The National Health Service was created in 1948, and three of the hospital's laboratory assistants were among the last 45 of the workhouse residents to serve on the hospital staff. Having been orphaned and with no record of their parents, they were known as Pauper John, Skipper and Red Hand Rufus.
In the late 1960s, Dimitrios Oreopoulos, a Greek-born doctor at the hospital, arranged to have seeds from the Tree of Hippocrates in Kos planted on the hospital grounds to commemorate the proposed expansion of the hospital.
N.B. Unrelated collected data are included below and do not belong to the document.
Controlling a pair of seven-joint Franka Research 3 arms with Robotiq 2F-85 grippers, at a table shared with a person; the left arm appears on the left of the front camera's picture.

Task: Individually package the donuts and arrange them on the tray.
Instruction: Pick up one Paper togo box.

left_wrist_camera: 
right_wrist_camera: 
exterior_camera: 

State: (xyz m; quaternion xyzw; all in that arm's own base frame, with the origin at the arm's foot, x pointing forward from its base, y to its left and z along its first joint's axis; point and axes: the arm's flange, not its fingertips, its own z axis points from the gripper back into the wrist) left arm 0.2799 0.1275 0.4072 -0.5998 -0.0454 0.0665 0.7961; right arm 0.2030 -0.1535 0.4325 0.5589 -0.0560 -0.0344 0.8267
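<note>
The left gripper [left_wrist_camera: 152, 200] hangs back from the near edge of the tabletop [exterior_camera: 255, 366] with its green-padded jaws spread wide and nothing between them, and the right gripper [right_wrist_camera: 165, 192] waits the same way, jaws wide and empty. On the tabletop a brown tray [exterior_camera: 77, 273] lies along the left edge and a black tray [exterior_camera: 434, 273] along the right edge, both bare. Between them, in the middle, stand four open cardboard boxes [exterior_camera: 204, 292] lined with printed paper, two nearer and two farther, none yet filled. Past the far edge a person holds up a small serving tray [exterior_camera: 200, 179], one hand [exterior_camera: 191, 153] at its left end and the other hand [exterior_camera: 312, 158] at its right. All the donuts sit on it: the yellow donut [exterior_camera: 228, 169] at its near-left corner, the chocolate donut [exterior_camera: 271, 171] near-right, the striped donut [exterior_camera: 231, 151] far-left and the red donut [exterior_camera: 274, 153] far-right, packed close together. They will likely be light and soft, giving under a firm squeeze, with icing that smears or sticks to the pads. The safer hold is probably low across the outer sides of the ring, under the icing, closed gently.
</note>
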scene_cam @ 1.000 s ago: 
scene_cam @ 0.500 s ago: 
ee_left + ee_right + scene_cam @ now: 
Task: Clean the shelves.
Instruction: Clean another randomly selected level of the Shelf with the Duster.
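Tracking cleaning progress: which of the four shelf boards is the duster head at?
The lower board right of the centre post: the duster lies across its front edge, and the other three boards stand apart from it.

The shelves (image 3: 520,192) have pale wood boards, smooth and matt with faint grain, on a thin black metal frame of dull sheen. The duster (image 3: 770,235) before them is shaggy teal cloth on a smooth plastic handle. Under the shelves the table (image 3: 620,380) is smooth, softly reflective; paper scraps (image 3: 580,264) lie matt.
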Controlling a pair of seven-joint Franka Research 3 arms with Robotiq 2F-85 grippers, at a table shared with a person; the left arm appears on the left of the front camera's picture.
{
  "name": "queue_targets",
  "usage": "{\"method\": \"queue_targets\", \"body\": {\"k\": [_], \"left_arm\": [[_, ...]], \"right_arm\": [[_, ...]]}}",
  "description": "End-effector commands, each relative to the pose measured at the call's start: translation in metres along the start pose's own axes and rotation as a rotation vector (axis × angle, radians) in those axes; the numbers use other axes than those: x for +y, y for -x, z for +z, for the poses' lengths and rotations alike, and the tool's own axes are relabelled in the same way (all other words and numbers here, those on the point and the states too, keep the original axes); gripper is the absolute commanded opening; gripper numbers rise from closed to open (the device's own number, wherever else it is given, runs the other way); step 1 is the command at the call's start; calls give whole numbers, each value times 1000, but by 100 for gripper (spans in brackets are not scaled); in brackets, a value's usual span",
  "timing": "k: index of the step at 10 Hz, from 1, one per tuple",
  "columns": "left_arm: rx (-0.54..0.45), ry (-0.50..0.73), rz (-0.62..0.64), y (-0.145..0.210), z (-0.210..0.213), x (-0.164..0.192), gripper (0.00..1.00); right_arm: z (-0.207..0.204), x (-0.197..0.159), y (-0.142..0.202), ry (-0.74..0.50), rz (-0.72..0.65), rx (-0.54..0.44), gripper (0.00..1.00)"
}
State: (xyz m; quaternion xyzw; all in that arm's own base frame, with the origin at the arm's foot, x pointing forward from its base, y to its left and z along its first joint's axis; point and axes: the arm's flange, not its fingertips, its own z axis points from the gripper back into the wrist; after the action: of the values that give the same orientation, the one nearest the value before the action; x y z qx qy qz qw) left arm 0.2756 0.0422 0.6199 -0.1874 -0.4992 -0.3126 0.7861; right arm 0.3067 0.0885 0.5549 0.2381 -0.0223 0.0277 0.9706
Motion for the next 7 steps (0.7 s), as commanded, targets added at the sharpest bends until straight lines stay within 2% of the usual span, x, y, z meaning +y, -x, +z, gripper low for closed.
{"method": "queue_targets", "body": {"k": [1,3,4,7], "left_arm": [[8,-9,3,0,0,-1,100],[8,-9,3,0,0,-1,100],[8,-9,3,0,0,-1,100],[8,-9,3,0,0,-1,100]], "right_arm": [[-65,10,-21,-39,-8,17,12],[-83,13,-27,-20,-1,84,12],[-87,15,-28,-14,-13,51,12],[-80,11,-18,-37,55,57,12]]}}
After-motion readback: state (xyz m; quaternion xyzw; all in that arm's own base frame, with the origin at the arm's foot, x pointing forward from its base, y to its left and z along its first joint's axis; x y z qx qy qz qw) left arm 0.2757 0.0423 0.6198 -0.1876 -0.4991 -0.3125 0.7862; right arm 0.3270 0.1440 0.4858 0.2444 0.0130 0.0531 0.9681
One of the trees created from the seeds, in the grounds of Erskine House, became too large to transplant to the tower building and was left in place. The tree, which remains surrounded by modern developments and is described as "an oasis of calm and a symbol of hope for patients, staff and students", was named Northern Ireland's Tree of the Year for 2017 in a public vote.
The tower block, which is 15 storeys and 76 m (250 ft) high, was designed by Louis Adair Roche and opened in January 1986.
In February 2003 the hospital was designated as one of the nine acute hospitals in the acute hospital network of Northern Ireland on which healthcare would be focused under the government health policy 'Developing Better Services'. An oncology centre, with four wards and a total of 72 beds, opened in March 2006.
The Accident and Emergency Department closed in 2011 due to financial and recruitment difficulties: the trust directed patients and ambulances to go to either the Royal Victoria Hospital or The Mater Infirmorum Hospital for emergency treatment instead.